RValues = filter(i -> (i.Scenario == 1), select(t, (:Adj_MV)))

function arguments are evaluated before the function is called, so this is equivalent

tmp = select(t, (:Adj_MV))
RValues = filter(i -> (i.Scenario == 1), tmp)

tmp is a column :Adj_MV(a Vector) and it obviously does not contain a column :Scenario
You can rewrite your workaround with single line expression:

RValues = select(filter(i -> (i.Scenario == 1)),(:Adj_MV))

With regards to CSV.jl, you can read the file as a DataFrame, which supports these kind of select/filter operations. There is also the TableOperations.jl package that supports select/filter on generic “tables” (which CSV.File supports).
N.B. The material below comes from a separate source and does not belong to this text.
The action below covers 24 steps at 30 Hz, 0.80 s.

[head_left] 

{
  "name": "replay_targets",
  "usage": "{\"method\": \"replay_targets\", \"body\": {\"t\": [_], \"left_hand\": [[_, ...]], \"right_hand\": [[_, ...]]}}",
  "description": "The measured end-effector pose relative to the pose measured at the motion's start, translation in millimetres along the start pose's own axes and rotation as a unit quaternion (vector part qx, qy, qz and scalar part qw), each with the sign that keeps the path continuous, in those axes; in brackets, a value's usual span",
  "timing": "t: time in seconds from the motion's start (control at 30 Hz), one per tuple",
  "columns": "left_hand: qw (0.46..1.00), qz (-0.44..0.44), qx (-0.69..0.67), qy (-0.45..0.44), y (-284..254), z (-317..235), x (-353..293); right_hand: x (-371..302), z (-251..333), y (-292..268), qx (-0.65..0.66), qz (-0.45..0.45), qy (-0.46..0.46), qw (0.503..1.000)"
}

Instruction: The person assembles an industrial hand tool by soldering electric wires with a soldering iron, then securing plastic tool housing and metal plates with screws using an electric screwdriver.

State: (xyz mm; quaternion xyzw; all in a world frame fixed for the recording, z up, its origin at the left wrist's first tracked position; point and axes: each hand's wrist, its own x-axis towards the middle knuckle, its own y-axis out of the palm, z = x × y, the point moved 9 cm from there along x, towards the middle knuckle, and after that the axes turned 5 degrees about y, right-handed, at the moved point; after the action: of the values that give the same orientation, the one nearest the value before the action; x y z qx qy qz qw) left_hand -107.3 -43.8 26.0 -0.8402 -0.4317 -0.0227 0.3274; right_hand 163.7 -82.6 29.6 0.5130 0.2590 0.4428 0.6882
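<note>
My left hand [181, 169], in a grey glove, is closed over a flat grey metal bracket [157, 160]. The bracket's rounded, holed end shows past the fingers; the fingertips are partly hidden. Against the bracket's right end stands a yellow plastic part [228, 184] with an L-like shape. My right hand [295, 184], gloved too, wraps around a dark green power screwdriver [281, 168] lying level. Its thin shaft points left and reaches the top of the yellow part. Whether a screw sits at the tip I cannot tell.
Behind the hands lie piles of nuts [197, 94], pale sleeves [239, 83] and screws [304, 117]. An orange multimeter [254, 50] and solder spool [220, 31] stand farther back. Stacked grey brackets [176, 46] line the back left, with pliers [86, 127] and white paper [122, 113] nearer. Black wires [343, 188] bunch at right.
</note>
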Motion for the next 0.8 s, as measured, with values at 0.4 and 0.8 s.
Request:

I’ve used JuliaDB quite a bit and I usually use it with JuliaDBMeta. I’m not sure if this will work for you, but just to give you an idea of what you can do with JuliaDBMeta:

using JuliaDB
using JuliaDBMeta

t = table([1,1,1,1,1,2,2,2,2,2], [1,2,3,4,5,1,2,3,4,5], [10,20,22,45,50,60,44,32,83,92]; names = [:Scenario, :ID, :Adj_MV])
t_new = @apply t begin
    @where :Scenario == 1
    @select :Adj_MV
end

julia> t_new
5-element view(::Array{Int64,1}, [1, 2, 3, 4, 5]) with eltype Int64:
 10
 20
 22
 45
 50

Depending on what you are looking for you can either collect t_new into an Array, you can make it a new table, you could convert to a DataFrame, etc.:

julia> t_new = collect(@apply t begin
           @where :Scenario == 1
           @select :Adj_MV
       end)
5-element Array{Int64,1}:
 10
 20
 22
 45
 50

julia> t_new = table(@apply t begin
           @where :Scenario == 1
           @select :Adj_MV
       end; names=[:Adj_MV])
Table with 5 rows, 1 columns:
Adj_MV
──────
10
20
22
45
50

Thanks. The suggestion RValues = select(filter(i -> (i.Scenario == 1)),(:Adj_MV))
that you kindly provided doesn’t work. I get the following error message:
ERROR: MethodError: no method matching filter(::var"#31#32")

Thanks. I want to collect it into an array, and your suggestion is perfect!

Does loading a CSV using the JuliabDB package as a table loads everything into the memory? There could be cases where the files are big and one need to access some parts of it at a time.

Sorry, my mistake

RValues = select(filter(i -> (i.Scenario == 1), t),(:Adj_MV))

I miss table t in filter call

It works now, thank you.

Does loading a CSV using the JuliabDB package as a table loads everything into the memory?

This might answer your question:

https://juliacomputing.github.io/JuliaDB.jl/latest/out_of_core/